> [Task directions]
Copy out each line of the data holding "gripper".

[Data excerpts]
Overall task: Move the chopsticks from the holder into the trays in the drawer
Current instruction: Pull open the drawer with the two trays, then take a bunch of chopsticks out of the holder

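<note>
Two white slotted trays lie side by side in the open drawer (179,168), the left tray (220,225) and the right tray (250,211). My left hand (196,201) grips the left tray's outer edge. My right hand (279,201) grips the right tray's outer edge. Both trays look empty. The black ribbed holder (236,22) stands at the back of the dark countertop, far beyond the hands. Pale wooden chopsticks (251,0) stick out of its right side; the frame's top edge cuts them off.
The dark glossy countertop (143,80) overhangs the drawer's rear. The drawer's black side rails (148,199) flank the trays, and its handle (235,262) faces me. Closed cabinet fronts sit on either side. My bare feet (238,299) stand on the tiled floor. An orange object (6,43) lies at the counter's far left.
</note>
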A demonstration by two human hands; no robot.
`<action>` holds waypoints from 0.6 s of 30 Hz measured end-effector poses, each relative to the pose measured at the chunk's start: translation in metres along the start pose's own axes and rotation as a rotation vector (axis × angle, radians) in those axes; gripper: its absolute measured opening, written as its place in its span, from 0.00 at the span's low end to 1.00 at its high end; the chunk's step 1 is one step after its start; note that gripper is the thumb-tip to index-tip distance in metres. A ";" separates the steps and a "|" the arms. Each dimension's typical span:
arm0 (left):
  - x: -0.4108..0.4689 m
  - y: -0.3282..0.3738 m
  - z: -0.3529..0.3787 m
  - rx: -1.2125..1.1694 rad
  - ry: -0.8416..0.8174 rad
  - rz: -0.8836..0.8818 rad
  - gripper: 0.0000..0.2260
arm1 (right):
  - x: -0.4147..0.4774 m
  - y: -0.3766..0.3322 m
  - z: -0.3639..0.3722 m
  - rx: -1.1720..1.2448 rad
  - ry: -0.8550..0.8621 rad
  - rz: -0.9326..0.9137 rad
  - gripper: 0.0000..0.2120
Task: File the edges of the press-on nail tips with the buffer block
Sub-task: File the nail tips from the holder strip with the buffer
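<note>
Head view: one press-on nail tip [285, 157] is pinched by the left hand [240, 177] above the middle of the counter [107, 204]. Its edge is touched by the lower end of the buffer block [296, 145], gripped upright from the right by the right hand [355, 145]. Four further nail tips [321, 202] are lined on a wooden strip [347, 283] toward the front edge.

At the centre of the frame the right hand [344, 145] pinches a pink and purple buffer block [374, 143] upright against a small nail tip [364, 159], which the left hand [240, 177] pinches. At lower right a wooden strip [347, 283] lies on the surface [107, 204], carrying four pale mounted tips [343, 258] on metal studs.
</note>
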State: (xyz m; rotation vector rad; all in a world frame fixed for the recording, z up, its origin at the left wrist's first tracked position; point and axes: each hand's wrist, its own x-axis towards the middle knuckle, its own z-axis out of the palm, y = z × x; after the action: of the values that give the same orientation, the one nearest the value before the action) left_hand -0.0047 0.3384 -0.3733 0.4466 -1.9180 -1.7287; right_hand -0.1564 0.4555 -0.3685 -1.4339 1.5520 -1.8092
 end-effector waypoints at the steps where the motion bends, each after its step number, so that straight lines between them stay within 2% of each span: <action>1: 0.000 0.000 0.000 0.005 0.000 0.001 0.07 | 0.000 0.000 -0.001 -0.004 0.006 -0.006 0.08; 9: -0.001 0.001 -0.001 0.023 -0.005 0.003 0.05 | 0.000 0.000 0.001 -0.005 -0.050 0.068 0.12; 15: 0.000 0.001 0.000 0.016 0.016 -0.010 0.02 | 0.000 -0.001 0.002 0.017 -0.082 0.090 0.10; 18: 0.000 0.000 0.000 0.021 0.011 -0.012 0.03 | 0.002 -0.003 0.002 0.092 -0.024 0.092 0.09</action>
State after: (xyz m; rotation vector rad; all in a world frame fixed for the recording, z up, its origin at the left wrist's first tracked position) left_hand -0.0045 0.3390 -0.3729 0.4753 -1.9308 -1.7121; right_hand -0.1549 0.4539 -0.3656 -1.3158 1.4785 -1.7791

> [Response to the task]
`<action>` holds waypoints from 0.6 s of 30 Hz measured end-effector poses, each relative to the pose measured at the chunk's start: translation in metres along the start pose's own axes and rotation as a rotation vector (axis × angle, radians) in those axes; gripper: its absolute measured opening, written as its place in its span, from 0.00 at the span's low end to 1.00 at its high end; the chunk's step 1 is one step after its start; note that gripper is the thumb-tip to index-tip distance in metres. A ";" separates the steps and a "|" the arms. Each dimension's typical span:
  - gripper: 0.0000..0.2260
  - gripper: 0.0000..0.2120

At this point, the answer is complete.